Internet giants and GPU ecosystem diversification
ByteDance is developing its own large-model Ethernet solution built on Broadcom's Tomahawk architecture, designed by ASRock in Taiwan. The setup takes a different route from the NVLink or Ethernet clusters used by Nvidia and Huawei, marking a clear diversification in AI network infrastructure.
Tencent's ETH-X uses Enflame's S60 and L600 accelerators, while ByteDance integrates Technologies and custom ASICs optimised for Iluvatar Corex, MetaX, and Moore Threads GPUs. Each targets distinct workloads, balancing inference throughput and training efficiency across local ecosystems.

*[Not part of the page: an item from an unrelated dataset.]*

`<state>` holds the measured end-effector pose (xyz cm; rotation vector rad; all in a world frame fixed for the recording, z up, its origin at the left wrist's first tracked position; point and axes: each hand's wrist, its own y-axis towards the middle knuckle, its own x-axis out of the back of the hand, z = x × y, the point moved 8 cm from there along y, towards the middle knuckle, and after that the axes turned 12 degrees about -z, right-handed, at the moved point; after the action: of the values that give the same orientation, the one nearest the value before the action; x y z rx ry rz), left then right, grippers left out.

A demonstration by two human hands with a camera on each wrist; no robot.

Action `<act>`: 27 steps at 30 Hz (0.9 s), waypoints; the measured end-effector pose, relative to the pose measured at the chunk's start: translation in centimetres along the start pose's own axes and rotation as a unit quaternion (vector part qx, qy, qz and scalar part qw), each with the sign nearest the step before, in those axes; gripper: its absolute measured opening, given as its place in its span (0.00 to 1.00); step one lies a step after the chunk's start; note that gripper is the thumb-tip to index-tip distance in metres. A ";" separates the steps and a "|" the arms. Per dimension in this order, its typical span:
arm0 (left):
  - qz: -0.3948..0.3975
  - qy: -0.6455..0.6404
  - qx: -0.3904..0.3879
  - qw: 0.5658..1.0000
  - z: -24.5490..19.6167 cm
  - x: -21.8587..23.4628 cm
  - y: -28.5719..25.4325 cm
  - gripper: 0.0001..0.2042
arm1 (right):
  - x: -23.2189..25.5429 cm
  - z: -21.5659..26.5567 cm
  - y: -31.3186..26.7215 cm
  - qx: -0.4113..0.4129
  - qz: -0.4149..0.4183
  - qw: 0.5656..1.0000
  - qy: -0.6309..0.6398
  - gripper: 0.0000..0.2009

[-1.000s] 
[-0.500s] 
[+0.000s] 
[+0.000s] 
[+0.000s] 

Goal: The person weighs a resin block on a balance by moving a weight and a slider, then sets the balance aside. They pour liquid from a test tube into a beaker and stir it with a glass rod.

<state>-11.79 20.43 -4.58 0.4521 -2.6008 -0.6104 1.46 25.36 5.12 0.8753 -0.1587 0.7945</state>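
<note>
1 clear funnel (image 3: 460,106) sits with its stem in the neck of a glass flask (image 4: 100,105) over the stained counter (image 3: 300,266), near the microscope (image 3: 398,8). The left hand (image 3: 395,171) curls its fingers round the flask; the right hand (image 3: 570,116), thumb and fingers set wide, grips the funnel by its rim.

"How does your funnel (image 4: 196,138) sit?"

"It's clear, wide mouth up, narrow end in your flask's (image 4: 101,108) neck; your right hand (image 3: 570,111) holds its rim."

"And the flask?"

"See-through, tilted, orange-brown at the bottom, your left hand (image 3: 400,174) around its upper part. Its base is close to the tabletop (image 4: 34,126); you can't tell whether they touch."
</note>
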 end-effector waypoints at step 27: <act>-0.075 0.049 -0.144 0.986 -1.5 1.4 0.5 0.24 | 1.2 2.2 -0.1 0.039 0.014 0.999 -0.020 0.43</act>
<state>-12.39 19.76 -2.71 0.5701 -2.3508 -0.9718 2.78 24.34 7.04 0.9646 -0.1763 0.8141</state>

Broadly, China's internet giants are diverging in architectural focus. Huawei's CM384 is geared toward model training, Tencent's ETH-X toward inference, and ByteDance's systems toward high-performance computation (HPC). Server manufacturers supporting these projects must combine expertise in both switching and compute design while keeping close ties with Broadcom, Nvidia, and domestic GPU developers.
A supernode arms race in full swing
Huawei kicked off the supernode era with the CM384, which integrates 32 Ascend 910C NPUs per cabinet across 12 racks, once the largest high-speed interconnect cluster in the industry. The system underlined Huawei's leadership in combining communication and computation, igniting a new phase in China's AI hardware race.
Alibaba's PanJiu AI Infra 2.0 redefined the category with 128 accelerator cards per cabinet, quadrupling Huawei's compute density. Powered by Alibaba's in-house CIPU 2.0 and EIC/MOC networking, PanJiu's open architecture reaches Pb/s-level bandwidth and sub-microsecond latency. Under equal compute power, inference performance improves by 50%, and its Qwen model delivers a threefold training speed-up through tight software-hardware synergy.
Sugon's scaleX640 represents the boldest step yet, a 640-card cabinet-level supernode built on a fully open AI computing architecture. It supports a wide range of accelerators and mainstream intelligent-computing ecosystems, enabling fast model migration and seamless application optimisation across platforms.